- What the task requires: What is the number of lines in the data below that contain "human"? Reply with the number only.

Records from a collection
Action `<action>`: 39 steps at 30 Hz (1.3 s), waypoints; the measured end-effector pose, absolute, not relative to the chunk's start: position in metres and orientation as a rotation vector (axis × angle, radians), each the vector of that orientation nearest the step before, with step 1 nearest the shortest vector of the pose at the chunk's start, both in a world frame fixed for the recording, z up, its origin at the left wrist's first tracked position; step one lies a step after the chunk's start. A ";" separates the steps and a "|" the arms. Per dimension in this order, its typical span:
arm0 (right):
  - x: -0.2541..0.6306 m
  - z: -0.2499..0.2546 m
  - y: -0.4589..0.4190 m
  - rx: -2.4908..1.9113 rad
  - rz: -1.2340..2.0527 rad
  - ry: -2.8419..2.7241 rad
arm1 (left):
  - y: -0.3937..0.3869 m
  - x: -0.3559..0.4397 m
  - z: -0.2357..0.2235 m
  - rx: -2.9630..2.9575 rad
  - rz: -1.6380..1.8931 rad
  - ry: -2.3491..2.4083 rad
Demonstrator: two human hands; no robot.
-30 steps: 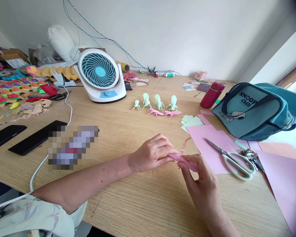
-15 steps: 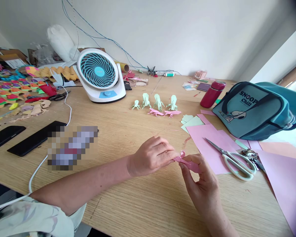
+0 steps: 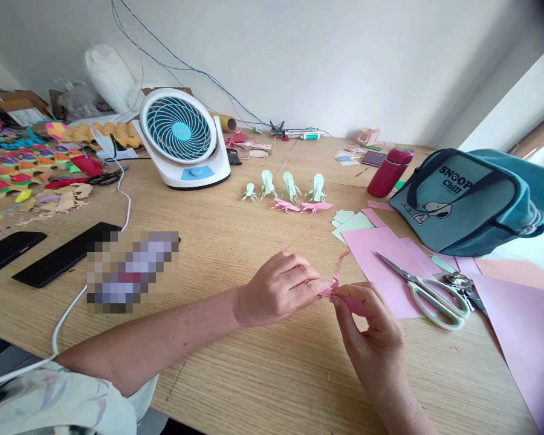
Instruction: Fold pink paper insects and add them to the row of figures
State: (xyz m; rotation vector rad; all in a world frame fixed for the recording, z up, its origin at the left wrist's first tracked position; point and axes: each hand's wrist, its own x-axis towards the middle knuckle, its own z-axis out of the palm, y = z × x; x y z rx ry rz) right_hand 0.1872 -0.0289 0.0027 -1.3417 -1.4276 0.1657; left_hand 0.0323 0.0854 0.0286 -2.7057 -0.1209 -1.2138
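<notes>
Left hand [image 3: 281,287] shifted nearer right hand [image 3: 375,338], pink paper [image 3: 356,306] pinched

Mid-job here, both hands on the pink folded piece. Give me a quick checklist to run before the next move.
1. Right hand has a grip on the pink folded piece: ok, pinched between thumb and fingers.
2. Left hand is on the piece too: ok, its fingers are at the left end.
3. Folds under the fingertips are neat: cannot tell, the fingers cover them.
4. White-handled scissors are out of the hands: ok, lying to the right, touched by neither.
5. Green paper figures are apart from the hands: ok, four stand farther back.
6. Red bottle is capped: ok, its lid is on.
</notes>
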 end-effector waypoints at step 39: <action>0.194 -0.002 -0.028 -1.449 0.218 -1.484 | 0.092 0.034 0.023 -3.180 -1.095 -0.349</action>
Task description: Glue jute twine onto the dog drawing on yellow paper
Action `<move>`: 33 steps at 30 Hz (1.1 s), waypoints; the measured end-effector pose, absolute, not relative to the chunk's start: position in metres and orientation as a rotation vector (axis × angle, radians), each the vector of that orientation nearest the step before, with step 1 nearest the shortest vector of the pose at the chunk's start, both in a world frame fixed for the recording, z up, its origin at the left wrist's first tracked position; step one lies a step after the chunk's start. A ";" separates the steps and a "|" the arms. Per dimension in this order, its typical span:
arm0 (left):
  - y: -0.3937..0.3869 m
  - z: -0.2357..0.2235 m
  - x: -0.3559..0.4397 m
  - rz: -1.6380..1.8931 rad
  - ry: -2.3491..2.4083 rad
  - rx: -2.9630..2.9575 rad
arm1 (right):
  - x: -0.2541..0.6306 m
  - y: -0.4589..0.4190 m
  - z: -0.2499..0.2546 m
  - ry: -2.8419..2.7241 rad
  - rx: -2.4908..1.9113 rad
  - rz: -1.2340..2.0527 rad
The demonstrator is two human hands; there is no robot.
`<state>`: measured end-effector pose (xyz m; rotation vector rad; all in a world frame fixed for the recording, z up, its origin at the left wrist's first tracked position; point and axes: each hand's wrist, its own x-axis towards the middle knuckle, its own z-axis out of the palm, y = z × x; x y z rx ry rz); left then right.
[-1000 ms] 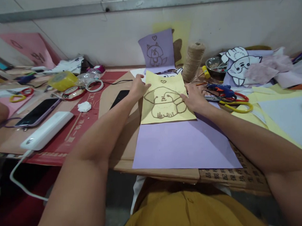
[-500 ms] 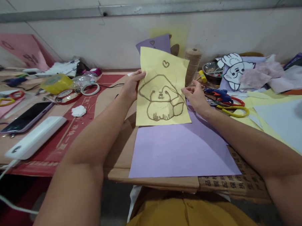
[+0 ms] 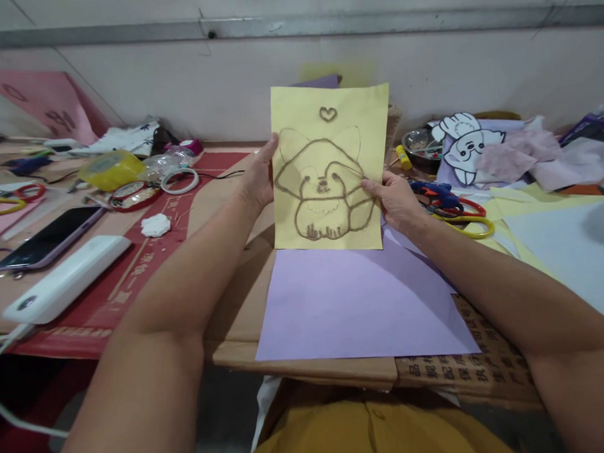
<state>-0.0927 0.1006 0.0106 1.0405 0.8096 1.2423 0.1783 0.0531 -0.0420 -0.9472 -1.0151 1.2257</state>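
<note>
A yellow sheet of paper (image 3: 297, 106) is held upright between my two hands. It carries a brown-outlined animal figure with a small heart above it; thinner pencil lines show the ears. My left hand (image 3: 260, 173) grips its left edge, thumb in front and the other fingers mostly hidden behind. On the right edge, my right hand (image 3: 395, 197) pinches the paper with the thumb over the front. Below it, a purple sheet (image 3: 360, 304) lies flat on the cardboard-covered table (image 3: 236, 323), its front edge near the table's edge.
Right of my hands lie scissors (image 3: 467, 227), a glue stick (image 3: 403, 156), a metal bowl (image 3: 423, 141) and a cut-out paper animal (image 3: 471, 145). To the left are a white power bank (image 3: 68, 277), a phone (image 3: 52, 237), yellow tape (image 3: 112, 169) and a white tape roll (image 3: 180, 181).
The yellow sheet has straightened and turned flatter toward me, its upper right corner rising. My right thumb has moved onto the front of the paper.
</note>
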 end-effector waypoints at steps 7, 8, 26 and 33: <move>0.104 -0.015 -0.090 1.100 0.879 0.967 | 0.182 0.055 -0.048 -1.029 -0.993 1.177; 0.105 -0.017 -0.090 1.106 0.890 0.972 | 0.183 0.056 -0.050 -1.036 -1.003 1.160; 0.098 -0.021 -0.079 1.073 0.990 0.969 | 0.195 0.055 -0.047 -1.522 -1.433 0.206; 0.091 -0.035 -0.071 0.928 0.997 0.976 | 0.184 0.035 -0.035 -1.919 -1.374 0.134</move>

- Result below: 2